* [YOUR GOAL]: A faithful transcript of every entry is required; pictures do not belong in it.

(GIVEN DATA)

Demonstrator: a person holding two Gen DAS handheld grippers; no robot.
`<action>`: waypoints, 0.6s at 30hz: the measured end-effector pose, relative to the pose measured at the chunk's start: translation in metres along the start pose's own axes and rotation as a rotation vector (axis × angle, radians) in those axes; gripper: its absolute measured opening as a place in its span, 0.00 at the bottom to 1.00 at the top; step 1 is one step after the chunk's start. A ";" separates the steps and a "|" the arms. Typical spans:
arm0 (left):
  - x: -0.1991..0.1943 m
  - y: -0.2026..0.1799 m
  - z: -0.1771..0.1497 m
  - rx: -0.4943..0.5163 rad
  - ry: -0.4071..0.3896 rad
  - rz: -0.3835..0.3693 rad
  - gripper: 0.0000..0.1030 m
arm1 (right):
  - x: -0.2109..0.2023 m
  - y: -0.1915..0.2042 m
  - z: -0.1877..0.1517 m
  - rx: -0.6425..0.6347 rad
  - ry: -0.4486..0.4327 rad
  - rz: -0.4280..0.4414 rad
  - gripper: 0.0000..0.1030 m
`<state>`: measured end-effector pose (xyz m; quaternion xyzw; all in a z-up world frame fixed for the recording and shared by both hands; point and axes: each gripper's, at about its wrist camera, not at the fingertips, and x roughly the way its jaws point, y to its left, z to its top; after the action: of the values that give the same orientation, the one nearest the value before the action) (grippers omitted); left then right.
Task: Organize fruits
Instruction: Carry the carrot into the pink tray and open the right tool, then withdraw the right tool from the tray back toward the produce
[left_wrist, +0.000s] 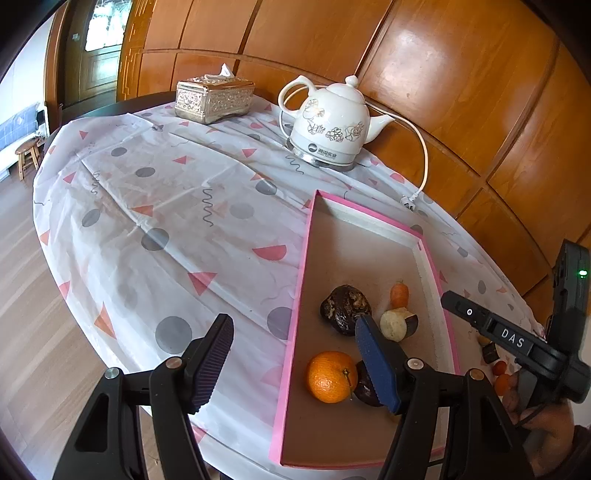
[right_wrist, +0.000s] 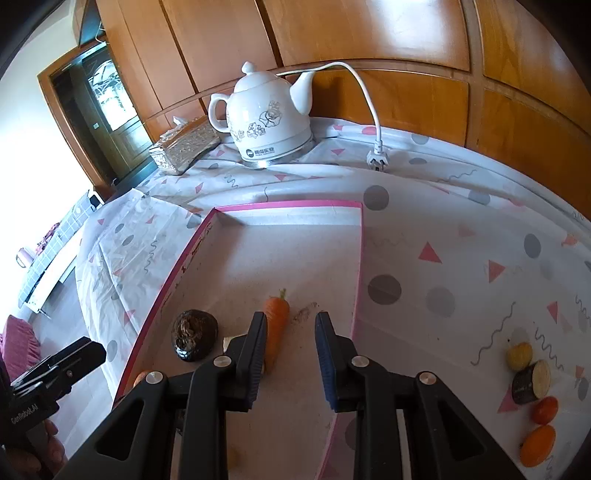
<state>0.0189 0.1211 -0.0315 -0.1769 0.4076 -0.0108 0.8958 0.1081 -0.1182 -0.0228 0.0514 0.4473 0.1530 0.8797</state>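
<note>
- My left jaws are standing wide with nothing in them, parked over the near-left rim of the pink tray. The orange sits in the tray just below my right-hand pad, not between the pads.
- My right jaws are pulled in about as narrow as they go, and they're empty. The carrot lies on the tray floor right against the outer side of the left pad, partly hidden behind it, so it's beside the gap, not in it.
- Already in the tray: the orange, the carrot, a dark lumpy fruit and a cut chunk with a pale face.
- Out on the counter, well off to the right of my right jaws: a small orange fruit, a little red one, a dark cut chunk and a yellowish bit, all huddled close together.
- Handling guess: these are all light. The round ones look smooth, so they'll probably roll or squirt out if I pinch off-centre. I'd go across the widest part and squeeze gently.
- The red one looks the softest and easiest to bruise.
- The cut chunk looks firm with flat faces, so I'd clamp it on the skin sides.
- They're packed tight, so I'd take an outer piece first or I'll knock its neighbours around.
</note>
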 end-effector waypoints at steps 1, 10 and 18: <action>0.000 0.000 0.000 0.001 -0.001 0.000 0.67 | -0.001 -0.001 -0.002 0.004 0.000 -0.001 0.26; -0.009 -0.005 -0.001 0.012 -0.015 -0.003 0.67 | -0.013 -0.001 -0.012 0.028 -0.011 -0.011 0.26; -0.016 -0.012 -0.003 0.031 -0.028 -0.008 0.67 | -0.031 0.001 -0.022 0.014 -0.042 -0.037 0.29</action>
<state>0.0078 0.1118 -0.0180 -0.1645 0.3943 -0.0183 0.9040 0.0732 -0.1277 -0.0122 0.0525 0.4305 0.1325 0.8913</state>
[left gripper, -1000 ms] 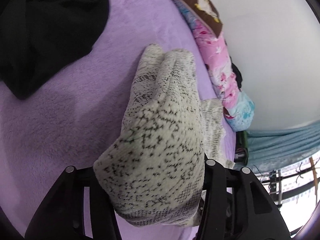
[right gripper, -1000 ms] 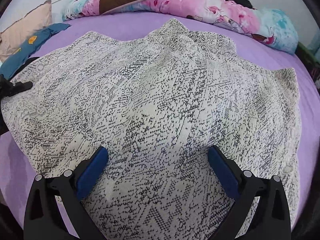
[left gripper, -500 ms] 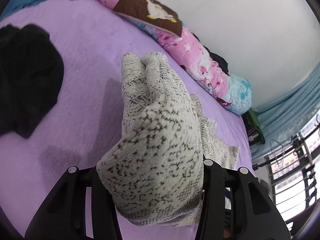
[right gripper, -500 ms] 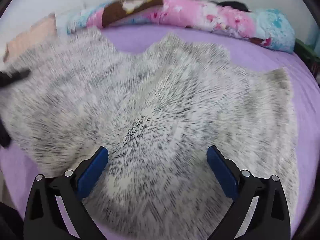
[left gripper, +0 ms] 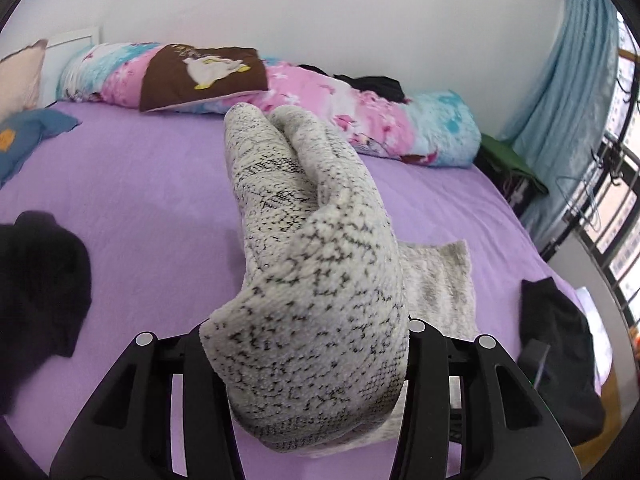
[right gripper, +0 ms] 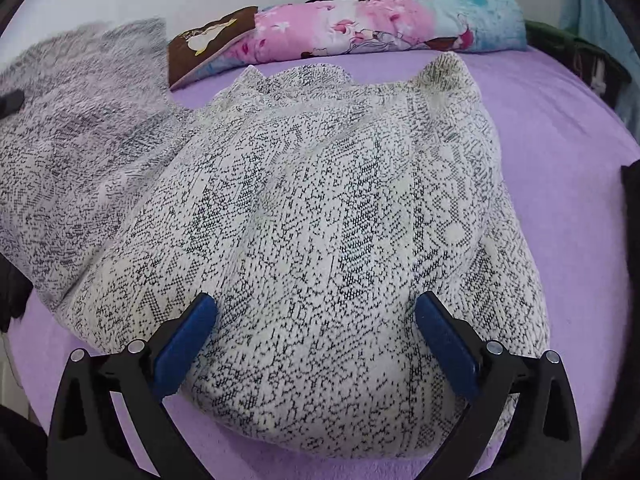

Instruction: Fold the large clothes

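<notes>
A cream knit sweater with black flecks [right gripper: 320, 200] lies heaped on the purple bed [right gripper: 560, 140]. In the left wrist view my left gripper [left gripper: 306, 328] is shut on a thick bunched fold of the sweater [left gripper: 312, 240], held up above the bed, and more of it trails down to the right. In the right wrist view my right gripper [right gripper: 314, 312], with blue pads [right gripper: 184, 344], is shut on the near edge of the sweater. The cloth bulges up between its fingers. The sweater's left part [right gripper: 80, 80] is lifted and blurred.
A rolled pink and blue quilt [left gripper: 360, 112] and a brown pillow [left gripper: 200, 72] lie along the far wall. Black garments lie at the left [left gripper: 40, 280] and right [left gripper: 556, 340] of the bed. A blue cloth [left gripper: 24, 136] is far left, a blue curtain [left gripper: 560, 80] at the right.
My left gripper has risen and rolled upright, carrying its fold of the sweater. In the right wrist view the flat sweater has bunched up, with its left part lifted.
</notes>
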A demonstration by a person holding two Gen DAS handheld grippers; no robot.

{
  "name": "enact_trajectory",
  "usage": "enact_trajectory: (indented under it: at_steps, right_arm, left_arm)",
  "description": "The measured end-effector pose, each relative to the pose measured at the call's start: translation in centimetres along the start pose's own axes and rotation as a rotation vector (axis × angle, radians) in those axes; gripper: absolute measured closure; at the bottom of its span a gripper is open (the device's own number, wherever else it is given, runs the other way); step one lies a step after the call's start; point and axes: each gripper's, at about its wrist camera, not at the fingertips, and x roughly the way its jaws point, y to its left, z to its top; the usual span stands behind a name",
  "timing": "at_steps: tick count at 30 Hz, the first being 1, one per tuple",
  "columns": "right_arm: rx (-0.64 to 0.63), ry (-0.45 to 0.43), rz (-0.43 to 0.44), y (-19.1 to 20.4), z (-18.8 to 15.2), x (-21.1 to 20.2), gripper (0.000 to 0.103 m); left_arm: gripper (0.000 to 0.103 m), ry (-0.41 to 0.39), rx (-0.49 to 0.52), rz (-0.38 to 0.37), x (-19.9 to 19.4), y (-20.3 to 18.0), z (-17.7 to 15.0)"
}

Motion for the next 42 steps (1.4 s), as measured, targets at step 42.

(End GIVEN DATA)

* [THE COMPLETED TASK]:
Demonstrator: a person holding two Gen DAS handheld grippers; no robot.
`<action>`: waypoints, 0.6s at 30hz: the measured end-effector pose, relative to the pose measured at the chunk's start: translation in metres along the start pose's own axes and rotation as a rotation vector (axis × angle, radians) in those axes; gripper: its absolute measured opening as a place in its span, 0.00 at the bottom to 1.00 at the top; step 1 is one step after the chunk's start. A ";" separates the steps and a "|" the arms. Typical spans:
arm0 (left):
  - x: -0.1991..0.1943 m
  - y: -0.2026..0.1799 m
  - z: -0.1771..0.1497 m
  - rx: -0.4943..0.5163 rad
  - ry: -0.4071..0.3896 rad
  - rz: -0.3835..0.3693 rad
  - gripper: 0.0000..0.1030 m
arm1 (right):
  - x: -0.2109..0.2023 m
  - y: -0.1915..0.2042 m
  - z: -0.1877..0.1517 m
  - rx: -0.6425..0.6347 rad
  - ry: -0.4486..0.4327 rad
  - rz: -0.4280..0.4414 rad
  - gripper: 0.0000..0.1030 m
`<state>`: measured end-effector pose (xyz m; quaternion xyzw; all in a z-up world frame fixed for the recording and shared by both hands; point and axes: each gripper's, at about its wrist camera, not at the fingertips, and x roughly the way its jaws point, y to its left, z to its top; after the action: of the values that give the same orientation, the one nearest the value before the action) (grippers omitted); left then right.
Task: Organize fruits
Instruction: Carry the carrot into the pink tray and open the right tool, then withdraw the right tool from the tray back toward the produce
[left_wrist, +0.000s] 
[right_wrist, +0.000s] 
<state>0.0189 0.1211 -0.0315 -0.1769 0.4076 -0.0108 0.8958 0.1081 -0.1182 -0.0228 0.0514 0.4473 0.1530 0.8797</state>
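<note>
- My left jaws are standing wide with nothing in them, parked over the near-left rim of the pink tray. The orange sits in the tray just below my right-hand pad, not between the pads.
- My right jaws are pulled in about as narrow as they go, and they're empty. The carrot lies on the tray floor right against the outer side of the left pad, partly hidden behind it, so it's beside the gap, not in it.
- Already in the tray: the orange, the carrot, a dark lumpy fruit and a cut chunk with a pale face.
- Out on the counter, well off to the right of my right jaws: a small orange fruit, a little red one, a dark cut chunk and a yellowish bit, all huddled close together.
- Handling guess: these are all light. The round ones look smooth, so they'll probably roll or squirt out if I pinch off-centre. I'd go across the widest part and squeeze gently.
- The red one looks the softest and easiest to bruise.
- The cut chunk looks firm with flat faces, so I'd clamp it on the skin sides.
- They're packed tight, so I'd take an outer piece first or I'll knock its neighbours around.
</note>
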 end-effector waypoints at steps 1, 10 and 18: <action>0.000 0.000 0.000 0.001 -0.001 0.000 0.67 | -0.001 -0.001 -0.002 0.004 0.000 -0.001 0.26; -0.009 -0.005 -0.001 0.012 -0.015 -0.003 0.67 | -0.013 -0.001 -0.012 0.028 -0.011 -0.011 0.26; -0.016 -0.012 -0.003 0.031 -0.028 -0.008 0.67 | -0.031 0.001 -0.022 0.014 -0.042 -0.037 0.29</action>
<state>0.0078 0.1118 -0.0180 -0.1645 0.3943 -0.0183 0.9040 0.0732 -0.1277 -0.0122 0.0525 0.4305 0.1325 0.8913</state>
[left gripper, -1000 ms] 
[right gripper, -1000 ms] 
[left gripper, -500 ms] 
[right gripper, -500 ms] 
[left gripper, +0 ms] 
[right gripper, +0 ms] 

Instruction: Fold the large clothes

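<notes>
A cream knit sweater with black flecks [right gripper: 320, 200] lies heaped on the purple bed [right gripper: 560, 140]. In the left wrist view my left gripper [left gripper: 306, 328] is shut on a thick bunched fold of the sweater [left gripper: 312, 240], held up above the bed, and more of it trails down to the right. In the right wrist view my right gripper [right gripper: 314, 312], with blue pads [right gripper: 184, 344], is shut on the near edge of the sweater. The cloth bulges up between its fingers. The sweater's left part [right gripper: 80, 80] is lifted and blurred.
A rolled pink and blue quilt [left gripper: 360, 112] and a brown pillow [left gripper: 200, 72] lie along the far wall. Black garments lie at the left [left gripper: 40, 280] and right [left gripper: 556, 340] of the bed. A blue cloth [left gripper: 24, 136] is far left, a blue curtain [left gripper: 560, 80] at the right.
My left gripper has risen and rolled upright, carrying its fold of the sweater. In the right wrist view the flat sweater has bunched up, with its left part lifted.
</notes>
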A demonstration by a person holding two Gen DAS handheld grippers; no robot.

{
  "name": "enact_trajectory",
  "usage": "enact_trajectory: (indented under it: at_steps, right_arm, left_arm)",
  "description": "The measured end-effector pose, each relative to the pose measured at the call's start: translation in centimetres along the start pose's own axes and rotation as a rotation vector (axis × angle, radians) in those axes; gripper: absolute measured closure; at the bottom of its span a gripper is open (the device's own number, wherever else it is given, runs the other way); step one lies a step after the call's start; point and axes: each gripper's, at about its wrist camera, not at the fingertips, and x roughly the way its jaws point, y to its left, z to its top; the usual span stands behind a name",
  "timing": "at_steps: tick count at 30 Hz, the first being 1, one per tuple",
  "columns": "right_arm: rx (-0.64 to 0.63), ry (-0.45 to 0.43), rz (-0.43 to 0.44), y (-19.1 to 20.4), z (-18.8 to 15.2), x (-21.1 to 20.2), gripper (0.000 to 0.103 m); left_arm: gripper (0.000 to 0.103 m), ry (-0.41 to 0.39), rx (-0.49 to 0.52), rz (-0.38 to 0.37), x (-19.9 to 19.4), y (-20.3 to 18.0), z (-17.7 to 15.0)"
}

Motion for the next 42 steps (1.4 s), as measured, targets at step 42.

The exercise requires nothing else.